NEW HAVEN, Conn. (AP) -- A Connecticut man convicted of murdering a woman and her two daughters in a home invasion will try to avoid the death penalty by arguing that executions cost taxpayers more than life sentences.
Attorneys for Steven Hayes filed papers Friday in New Haven Superior Court saying they intend to call an expert who would testify that carrying out a death sentence far exceeds the cost of a life sentence.
Dr. William Petit, the lone survivor of the home invasion, said he will not submit a victim impact statement during the hearing. Petit said that while state law guarantees his right to make such a statement, it is so vague that it fails to make clear whether the statement can be read before the jury reaches a decision on life or death.
He fears that an appellate court might decide that the way the statement was made did not conform with the law.
"This lack of clarity in the law is a crippling disincentive to surviving family members of victims in capital murder cases," he said in a statement.
Hayes' attorneys said Hayes repeatedly offered to plead guilty before the trial to all charges in exchange for a life sentence. They want to call the expert "to counter the popular impression that the cost of executing someone saves the state money in comparing to imposing a life sentence without the possibility of release."
Prosecutors objected, saying the cost of an execution is irrelevant to whether Hayes should receive the death penalty.
A jury on Tuesday convicted Hayes of the home invasion in Cheshire in 2007. Starting Oct. 18, the same jurors will begin hearing evidence of whether he should be executed and will decide his punishment by weighing mitigating and aggravating factors.
The argument over costs would be cited as a potential mitigating factor.
Studies show death penalty cases cost an average of $3 million, including lawyers' fees, appeal costs and incarceration, compared with about $1 million for life prison sentences, according to Richard Dieter, executive director of the Death Penalty Information Center, which is critical of how capital punishment is applied.
Most of the cost studies have been conducted by death penalty opponents, said Kent Scheidegger, legal director of the Criminal Justice Legal Foundation and a death penalty supporter. He said he doesn't dispute that executions probably cost more, but said that's because of appeals he views as excessive.
"The murderers are kept on death row way too long," Scheidegger said.
Courts have generally rejected attempts by defense lawyers to raise the cost issue during penalty hearings, Scheidegger said. Such hearings are designed to distinguish which defendants should receive death sentences, not to make arguments about cost or other issues that apply to all cases, he said.
Hayes' attorneys said they also are prepared to call another expert to discuss conditions of confinement "to counter the popular assumption that imprisonment for a violent crime leads to violence during the term of imprisonment."

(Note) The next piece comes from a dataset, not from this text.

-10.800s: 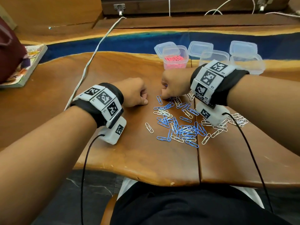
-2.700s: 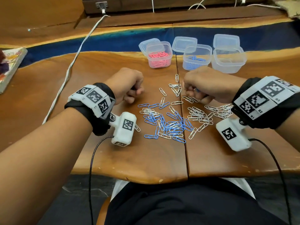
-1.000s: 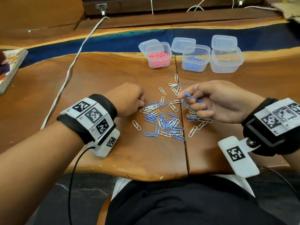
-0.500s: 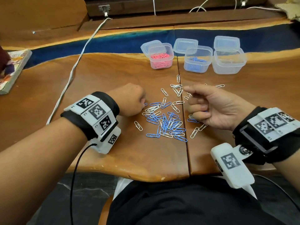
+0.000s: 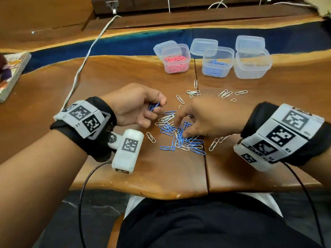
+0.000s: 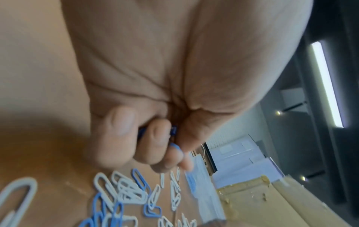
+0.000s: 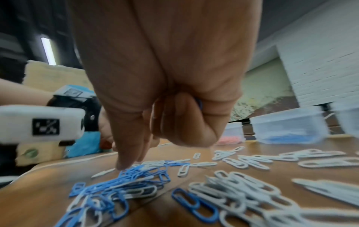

Prosecutors filed court papers Friday citing the aggravating factors they plan to argue, including that Hayes committed the killings in an especially heinous, cruel or depraved manner. Prosecutors also said Hayes killed during the commission of a felony he had previously been convicted of eight times: third-degree burglary.
Authorities said Hayes and another ex-convict, Joshua Komisarjevsky, broke into a Petit's house, beat the doctor with a baseball bat and forced his wife, Jennifer Hawke-Petit, to withdraw money from a bank before Hayes sexually assaulted and strangled her.
Their daughters, 11-year-old Michaela and 17-year-old Hayley, were tied to their beds with pillowcases over their heads and doused with gasoline before the house was set ablaze, according to testimony. Michaela was sexually assaulted. The girls died of smoke inhalation.
Hayes was convicted of 16 counts, including six capital felony charges, three murder counts and two charges of sexually assaulting Hawke-Petit.
Komisarjevsky's trial starts next year.